The Continuous Failure of Economics: Don’t Measure What Can’t Be Measured – blog post 0001

“The first principle is that you must not fool yourself – and you are the easiest person to fool.” - Richard Feynman

 

I was recently watching an Open Yale economics course titled "Financial Theory." The content both frustrated and angered me. The professor was presenting a theory (utility theory) that is not only out of date, but is essentially useless in any real world situation.


One particularly idiotic aspect of utility theory is the attempt to measure people's utility or happiness using utils, a unit of measurement rooted in nothing. And when I say rooted in nothing, I really mean it! Unlike inches, or centimeters or kilograms, which are arbitrary measures that relate to the actual physical properties of objects (distance and weight respectively), utils relate to, well, other utils.


As a general rule, utils are linked to money in a one-to-one relationship. So if you have $200 to spend, you also have 200 utils. The problem with this, apparent to most individuals with common sense, is that spending doesn't reflect utility or happiness. I wouldn't say that Bob was particularly happy paying that $80 parking ticket or filling up his car with $40 worth of gasoline. Utils also don't reflect other factors which are important when people make spending decisions, like gullibility, susceptibility to marketing and advertising, ignorance, coercion and many others.


Anyway, once the measurements are made and all the utils are tallied, economists can crunch some numbers, draw some professional-looking charts and present the results as science. It's not a surprise that these results have zero usefulness for forecasting into the future.


But my problem is not with utils, or utility theory or even the field of economics as a whole. My main concern is this repeating pattern where people try to use a tool from one discipline to solve a problem in another, unrelated discipline. Imagine that you needed to cut a piece of glass but the only tool you had available was a hammer. A sensible person wouldn't attempt to use the hammer to cut the glass. In fact, attempting to cut the glass with the hammer would inevitably produce a worse outcome than leaving the piece of glass alone (unless you derive more utils from shattered glass).

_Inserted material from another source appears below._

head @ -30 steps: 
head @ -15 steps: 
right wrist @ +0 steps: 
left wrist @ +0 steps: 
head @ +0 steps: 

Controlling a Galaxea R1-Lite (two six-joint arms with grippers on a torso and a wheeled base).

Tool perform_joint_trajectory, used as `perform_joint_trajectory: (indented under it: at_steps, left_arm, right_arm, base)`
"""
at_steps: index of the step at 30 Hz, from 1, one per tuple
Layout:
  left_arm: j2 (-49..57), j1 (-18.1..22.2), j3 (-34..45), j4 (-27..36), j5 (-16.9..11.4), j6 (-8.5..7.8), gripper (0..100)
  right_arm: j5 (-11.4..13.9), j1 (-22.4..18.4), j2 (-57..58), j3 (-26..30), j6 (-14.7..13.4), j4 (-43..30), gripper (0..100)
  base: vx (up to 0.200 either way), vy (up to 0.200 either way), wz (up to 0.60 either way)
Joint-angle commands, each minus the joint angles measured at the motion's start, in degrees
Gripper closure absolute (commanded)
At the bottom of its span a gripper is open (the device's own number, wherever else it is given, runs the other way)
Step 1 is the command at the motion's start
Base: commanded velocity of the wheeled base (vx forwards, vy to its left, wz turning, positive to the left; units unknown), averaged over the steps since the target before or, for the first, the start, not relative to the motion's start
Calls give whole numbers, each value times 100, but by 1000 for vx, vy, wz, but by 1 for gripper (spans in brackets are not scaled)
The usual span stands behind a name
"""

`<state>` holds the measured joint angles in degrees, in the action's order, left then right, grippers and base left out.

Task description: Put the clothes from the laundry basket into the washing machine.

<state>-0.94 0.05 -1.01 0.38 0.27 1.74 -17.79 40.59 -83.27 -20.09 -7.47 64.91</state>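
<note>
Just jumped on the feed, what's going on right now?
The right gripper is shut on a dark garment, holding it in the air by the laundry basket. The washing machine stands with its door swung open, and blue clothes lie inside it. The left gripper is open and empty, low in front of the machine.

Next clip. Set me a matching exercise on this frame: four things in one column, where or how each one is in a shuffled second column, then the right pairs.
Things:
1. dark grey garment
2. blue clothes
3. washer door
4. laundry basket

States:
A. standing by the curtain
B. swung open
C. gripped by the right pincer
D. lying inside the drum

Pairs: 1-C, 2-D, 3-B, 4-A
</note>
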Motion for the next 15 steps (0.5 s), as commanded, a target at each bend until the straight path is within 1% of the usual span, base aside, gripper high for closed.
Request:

The point here is this: arbitrarily measuring something, often produces a worse outcome than if you hadn't measured it in the first place. When you measure something and assign a numerical value to it, it has the effect of giving it legitimacy. Once something has legitimacy, people begin to derive other concepts, theories and policies from those initial assumptions or statements. But if your starting principles are wrong, EVERYTHING THAT FOLLOWS WILL BE WRONG AS WELL!


Don't measure what can't be measured.


Aside from the course mentioned above, Open Yale does have some interesting and insightful free courses available online. You can check them out here: http://oyc.yale.edu

2 thoughts on “The Continuous Failure of Economics: Don’t Measure What Can’t Be Measured – blog post 0001”

  1. “…arbitrarily measuring something, often produces a worse outcome than if you hadn’t measured it in the first place.” I really connect to this statement. What in you opinion are some of the most socially prevalent metrics that should not have been calculated at all?

    1. Thanks for the feedback. You’ve asked a pretty big question that might require a whole separate blog post to answer in full. But in brief, there are disciplines that try to quantify measurements or attributes that should be qualified. And there are disciplines that try to measure attributes or phenomenon that are fundamentally immune to measurement or where the measurement is meaningless because one would get no significant information from a single measurement because the system is too complex and dynamic. For example, doctors used to use fasting glucose measurements to determine whether a patient was pre-diabetic, diabetic or healthy. This is a single measurement of glucose in the blood that tells us what the patient’s blood glucose is right now and is supposed to serve as a proxy for a year’s worth of behavior by the patient. They’ve since switched to incorporating a different test in managing and diagnosing diabetes called Hemoglobin A1c. This test gives us the average levels of glucose in the blood over a roughly 3-month period which makes more sense. The ideal scenario would be to track blood glucose continuously for patients but this is costly, inconvenient and impractical. Although, advances in technology might make this approach feasible one day. The bottom line is, one must understand what they are measuring and why and what the limitations of such measurements are.